- Data provided

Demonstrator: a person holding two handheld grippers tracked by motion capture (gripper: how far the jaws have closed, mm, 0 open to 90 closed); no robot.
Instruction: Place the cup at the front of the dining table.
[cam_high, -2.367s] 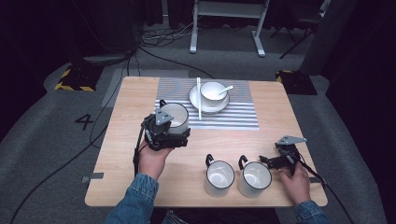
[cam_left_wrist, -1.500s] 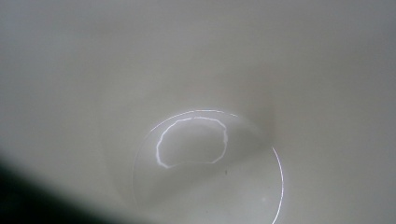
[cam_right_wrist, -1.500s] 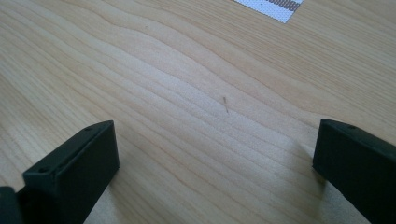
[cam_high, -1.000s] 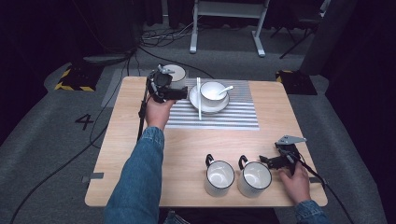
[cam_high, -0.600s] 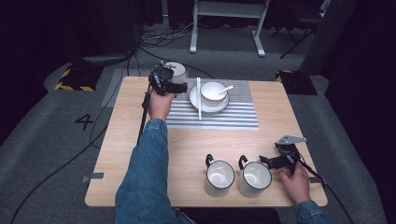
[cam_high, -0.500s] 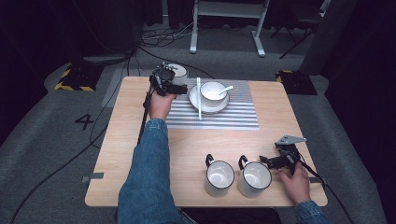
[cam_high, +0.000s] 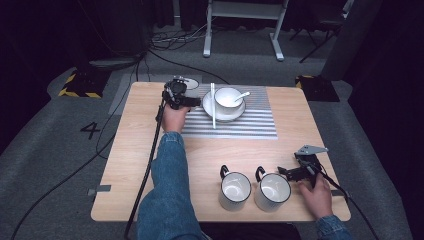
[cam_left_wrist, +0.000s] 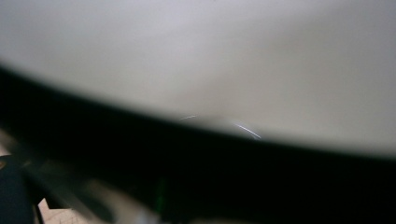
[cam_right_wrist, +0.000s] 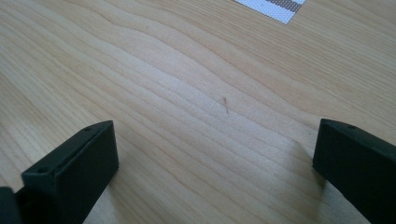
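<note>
Bowl (cam_high: 186, 83) held in your left gripper (cam_high: 181, 95) at far left corner of table (cam_high: 140, 150), just beside striped mat (cam_high: 250, 125); left gripper view shows blurred white surface (cam_left_wrist: 210, 56) close up. Your right gripper (cam_high: 292, 172) rests near right mug (cam_high: 272, 191), jaws spread wide over bare wood. Second mug (cam_high: 235, 190) sits just beside it.

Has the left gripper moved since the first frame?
Yes. The left gripper, holding a small white dish, went from mid-table to the far edge, left of the plate on the striped mat.
</note>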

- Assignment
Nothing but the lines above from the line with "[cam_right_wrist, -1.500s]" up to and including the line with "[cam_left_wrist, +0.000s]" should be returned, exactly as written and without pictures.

- Solution for this problem
[cam_right_wrist, -1.500s] 
[cam_high, -1.000s] 
[cam_high, -0.600s] 
[cam_high, -0.500s] 
[cam_high, +0.000s] 
[cam_left_wrist, +0.000s] 

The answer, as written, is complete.